Copy every entry below, exactly and in full.

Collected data
+ + +

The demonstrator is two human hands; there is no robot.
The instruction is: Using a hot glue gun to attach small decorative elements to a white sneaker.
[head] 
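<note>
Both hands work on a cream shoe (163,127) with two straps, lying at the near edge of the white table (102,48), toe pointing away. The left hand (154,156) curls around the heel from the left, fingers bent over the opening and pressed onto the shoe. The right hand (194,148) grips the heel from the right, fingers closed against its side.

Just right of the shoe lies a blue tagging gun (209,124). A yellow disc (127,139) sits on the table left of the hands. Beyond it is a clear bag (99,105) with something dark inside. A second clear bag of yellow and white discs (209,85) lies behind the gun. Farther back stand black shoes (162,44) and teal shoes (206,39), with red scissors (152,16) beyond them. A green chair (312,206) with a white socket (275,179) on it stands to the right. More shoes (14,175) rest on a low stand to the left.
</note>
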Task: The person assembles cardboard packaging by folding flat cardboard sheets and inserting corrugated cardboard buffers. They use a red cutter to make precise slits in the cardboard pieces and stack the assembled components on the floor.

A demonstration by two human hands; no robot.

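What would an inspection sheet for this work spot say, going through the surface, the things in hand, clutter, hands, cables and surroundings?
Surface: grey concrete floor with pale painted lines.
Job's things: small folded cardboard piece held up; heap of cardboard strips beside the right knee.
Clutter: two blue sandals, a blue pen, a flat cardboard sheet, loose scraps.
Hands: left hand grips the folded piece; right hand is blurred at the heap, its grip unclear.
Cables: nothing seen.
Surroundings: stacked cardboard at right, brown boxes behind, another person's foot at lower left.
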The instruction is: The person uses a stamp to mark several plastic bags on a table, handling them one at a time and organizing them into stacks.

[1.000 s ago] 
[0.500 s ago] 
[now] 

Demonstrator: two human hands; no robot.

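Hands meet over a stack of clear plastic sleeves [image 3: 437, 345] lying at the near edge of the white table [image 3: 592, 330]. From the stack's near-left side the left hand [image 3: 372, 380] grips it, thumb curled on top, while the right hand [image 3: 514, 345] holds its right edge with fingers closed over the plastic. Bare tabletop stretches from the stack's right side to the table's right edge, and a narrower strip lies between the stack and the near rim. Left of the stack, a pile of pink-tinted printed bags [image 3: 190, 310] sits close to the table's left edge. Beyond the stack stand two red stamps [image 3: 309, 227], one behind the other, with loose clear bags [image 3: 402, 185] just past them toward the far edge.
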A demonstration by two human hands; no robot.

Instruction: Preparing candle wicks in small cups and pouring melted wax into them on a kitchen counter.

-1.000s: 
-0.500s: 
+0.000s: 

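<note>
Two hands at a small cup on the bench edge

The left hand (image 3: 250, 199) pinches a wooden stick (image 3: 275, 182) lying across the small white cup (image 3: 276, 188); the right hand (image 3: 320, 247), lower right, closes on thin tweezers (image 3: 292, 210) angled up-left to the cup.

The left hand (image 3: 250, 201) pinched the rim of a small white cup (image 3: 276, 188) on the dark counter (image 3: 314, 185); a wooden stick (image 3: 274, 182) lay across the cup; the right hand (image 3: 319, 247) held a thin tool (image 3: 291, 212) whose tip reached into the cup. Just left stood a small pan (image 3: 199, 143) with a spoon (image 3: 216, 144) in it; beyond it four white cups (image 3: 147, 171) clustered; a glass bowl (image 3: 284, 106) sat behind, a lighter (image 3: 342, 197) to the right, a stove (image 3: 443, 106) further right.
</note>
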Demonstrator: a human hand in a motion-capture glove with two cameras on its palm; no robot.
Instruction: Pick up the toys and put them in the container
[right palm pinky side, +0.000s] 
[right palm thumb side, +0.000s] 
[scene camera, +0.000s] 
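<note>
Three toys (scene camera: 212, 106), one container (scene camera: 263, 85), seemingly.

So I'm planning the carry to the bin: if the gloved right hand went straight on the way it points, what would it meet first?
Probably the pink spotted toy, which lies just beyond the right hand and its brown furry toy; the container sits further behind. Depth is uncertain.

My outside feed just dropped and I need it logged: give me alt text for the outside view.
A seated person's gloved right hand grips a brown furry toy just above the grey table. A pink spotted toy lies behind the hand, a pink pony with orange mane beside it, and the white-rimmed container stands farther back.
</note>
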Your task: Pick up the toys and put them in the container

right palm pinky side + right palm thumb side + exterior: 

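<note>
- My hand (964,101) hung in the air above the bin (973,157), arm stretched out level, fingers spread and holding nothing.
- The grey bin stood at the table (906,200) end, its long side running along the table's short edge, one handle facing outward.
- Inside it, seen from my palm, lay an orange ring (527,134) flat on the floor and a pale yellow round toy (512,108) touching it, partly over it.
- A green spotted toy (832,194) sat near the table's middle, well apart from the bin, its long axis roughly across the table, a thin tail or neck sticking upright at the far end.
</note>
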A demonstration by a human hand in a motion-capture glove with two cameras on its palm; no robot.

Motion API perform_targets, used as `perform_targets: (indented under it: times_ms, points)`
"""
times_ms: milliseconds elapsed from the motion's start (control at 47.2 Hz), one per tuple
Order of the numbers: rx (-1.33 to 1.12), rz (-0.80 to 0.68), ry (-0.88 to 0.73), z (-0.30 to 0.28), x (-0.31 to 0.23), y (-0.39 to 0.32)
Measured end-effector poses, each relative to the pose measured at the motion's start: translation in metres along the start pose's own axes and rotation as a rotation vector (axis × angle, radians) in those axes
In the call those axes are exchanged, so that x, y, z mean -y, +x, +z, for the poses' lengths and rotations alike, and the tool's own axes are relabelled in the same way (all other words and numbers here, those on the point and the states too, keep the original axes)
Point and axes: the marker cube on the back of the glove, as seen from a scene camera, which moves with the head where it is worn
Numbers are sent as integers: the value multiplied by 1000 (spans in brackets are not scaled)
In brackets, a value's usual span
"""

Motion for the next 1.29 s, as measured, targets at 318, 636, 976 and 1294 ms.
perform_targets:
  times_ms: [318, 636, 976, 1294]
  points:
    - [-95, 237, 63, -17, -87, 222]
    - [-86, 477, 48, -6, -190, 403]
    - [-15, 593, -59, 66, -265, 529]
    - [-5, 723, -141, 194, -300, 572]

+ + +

**Solution to this problem**.
The demonstrator is two human hands; there is no robot.
The instruction is: Using a hot glue gun to attach small decorative elements to a white sneaker.
[head] 
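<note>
Both hands work on a cream shoe (163,127) with two straps, lying at the near edge of the white table (102,48), toe pointing away. The left hand (154,156) curls around the heel from the left, fingers bent over the opening and pressed onto the shoe. The right hand (194,148) grips the heel from the right, fingers closed against its side.

Just right of the shoe lies a blue tagging gun (209,124). A yellow disc (127,139) sits on the table left of the hands. Beyond it is a clear bag (99,105) with something dark inside. A second clear bag of yellow and white discs (209,85) lies behind the gun. Farther back stand black shoes (162,44) and teal shoes (206,39), with red scissors (152,16) beyond them. A green chair (312,206) with a white socket (275,179) on it stands to the right. More shoes (14,175) rest on a low stand to the left.
</note>
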Task: The person assembles cardboard packaging by folding flat cardboard sheets and inserting corrugated cardboard buffers. They use a red cutter to make precise slits in the cardboard pieces and stack the assembled components on the floor.

A demonstration by two human hands; no robot.

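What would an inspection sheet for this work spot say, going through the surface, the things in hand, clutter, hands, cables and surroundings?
Surface: grey concrete floor with pale painted lines.
Job's things: small folded cardboard piece held up; heap of cardboard strips beside the right knee.
Clutter: two blue sandals, a blue pen, a flat cardboard sheet, loose scraps.
Hands: left hand grips the folded piece; right hand is blurred at the heap, its grip unclear.
Cables: nothing seen.
Surroundings: stacked cardboard at right, brown boxes behind, another person's foot at lower left.
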The instruction is: The person uses a stamp to mark several plastic bags on a table, handling them one at a time and organizing them into stacks.

[1.000 s ago] 
[0.500 s ago] 
[now] 

Demonstrator: two human hands; no robot.

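Hands meet over a stack of clear plastic sleeves [image 3: 437, 345] lying at the near edge of the white table [image 3: 592, 330]. From the stack's near-left side the left hand [image 3: 372, 380] grips it, thumb curled on top, while the right hand [image 3: 514, 345] holds its right edge with fingers closed over the plastic. Bare tabletop stretches from the stack's right side to the table's right edge, and a narrower strip lies between the stack and the near rim. Left of the stack, a pile of pink-tinted printed bags [image 3: 190, 310] sits close to the table's left edge. Beyond the stack stand two red stamps [image 3: 309, 227], one behind the other, with loose clear bags [image 3: 402, 185] just past them toward the far edge.
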A demonstration by two human hands; no robot.

Instruction: Preparing candle wicks in small cups and pouring melted wax into them on a kitchen counter.

-1.000s: 
-0.500s: 
+0.000s: 

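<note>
Two hands at a small cup on the bench edge

The left hand (image 3: 250, 199) pinches a wooden stick (image 3: 275, 182) lying across the small white cup (image 3: 276, 188); the right hand (image 3: 320, 247), lower right, closes on thin tweezers (image 3: 292, 210) angled up-left to the cup.

The left hand (image 3: 250, 201) pinched the rim of a small white cup (image 3: 276, 188) on the dark counter (image 3: 314, 185); a wooden stick (image 3: 274, 182) lay across the cup; the right hand (image 3: 319, 247) held a thin tool (image 3: 291, 212) whose tip reached into the cup. Just left stood a small pan (image 3: 199, 143) with a spoon (image 3: 216, 144) in it; beyond it four white cups (image 3: 147, 171) clustered; a glass bowl (image 3: 284, 106) sat behind, a lighter (image 3: 342, 197) to the right, a stove (image 3: 443, 106) further right.
</note>
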Demonstrator: a human hand in a motion-capture glove with two cameras on its palm; no robot.
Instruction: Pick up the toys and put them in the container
[right palm pinky side, +0.000s] 
[right palm thumb side, +0.000s] 
[scene camera, +0.000s] 
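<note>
Three toys (scene camera: 212, 106), one container (scene camera: 263, 85), seemingly.

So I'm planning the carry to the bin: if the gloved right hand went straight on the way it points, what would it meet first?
Probably the pink spotted toy, which lies just beyond the right hand and its brown furry toy; the container sits further behind. Depth is uncertain.

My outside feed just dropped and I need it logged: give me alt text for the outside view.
A seated person's gloved right hand grips a brown furry toy just above the grey table. A pink spotted toy lies behind the hand, a pink pony with orange mane beside it, and the white-rimmed container stands farther back.
</note>
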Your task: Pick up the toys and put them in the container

right palm pinky side + right palm thumb side + exterior: 

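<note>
- My hand (964,101) hung in the air above the bin (973,157), arm stretched out level, fingers spread and holding nothing.
- The grey bin stood at the table (906,200) end, its long side running along the table's short edge, one handle facing outward.
- Inside it, seen from my palm, lay an orange ring (527,134) flat on the floor and a pale yellow round toy (512,108) touching it, partly over it.
- A green spotted toy (832,194) sat near the table's middle, well apart from the bin, its long axis roughly across the table, a thin tail or neck sticking upright at the far end.
</note>
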A demonstration by a human hand in a motion-capture glove with two cameras on its palm; no robot.

Motion API perform_targets, used as `perform_targets: (indented under it: times_ms, points)`
"""
times_ms: milliseconds elapsed from the motion's start (control at 47.2 Hz), one per tuple
Order of the numbers: rx (-1.33 to 1.12), rz (-0.80 to 0.68), ry (-0.88 to 0.73), z (-0.30 to 0.28), x (-0.31 to 0.23), y (-0.39 to 0.32)
Measured end-effector poses, each relative to the pose measured at the motion's start: translation in metres along the start pose's own axes and rotation as a rotation vector (axis × angle, radians) in those axes
In the call those axes are exchanged, so that x, y, z mean -y, +x, +z, for the poses' lengths and rotations alike, and the tool's own axes are relabelled in the same way (all other words and numbers here, those on the point and the states too, keep the original axes)
Point and axes: the marker cube on the back of the glove, as seen from a scene camera, which moves with the head where it is worn
Numbers are sent as integers: the value multiplied by 1000 (spans in brackets are not scaled)
In brackets, a value's usual span
"""

Motion for the next 1.29 s, as measured, targets at 318, 636, 976 and 1294 ms.
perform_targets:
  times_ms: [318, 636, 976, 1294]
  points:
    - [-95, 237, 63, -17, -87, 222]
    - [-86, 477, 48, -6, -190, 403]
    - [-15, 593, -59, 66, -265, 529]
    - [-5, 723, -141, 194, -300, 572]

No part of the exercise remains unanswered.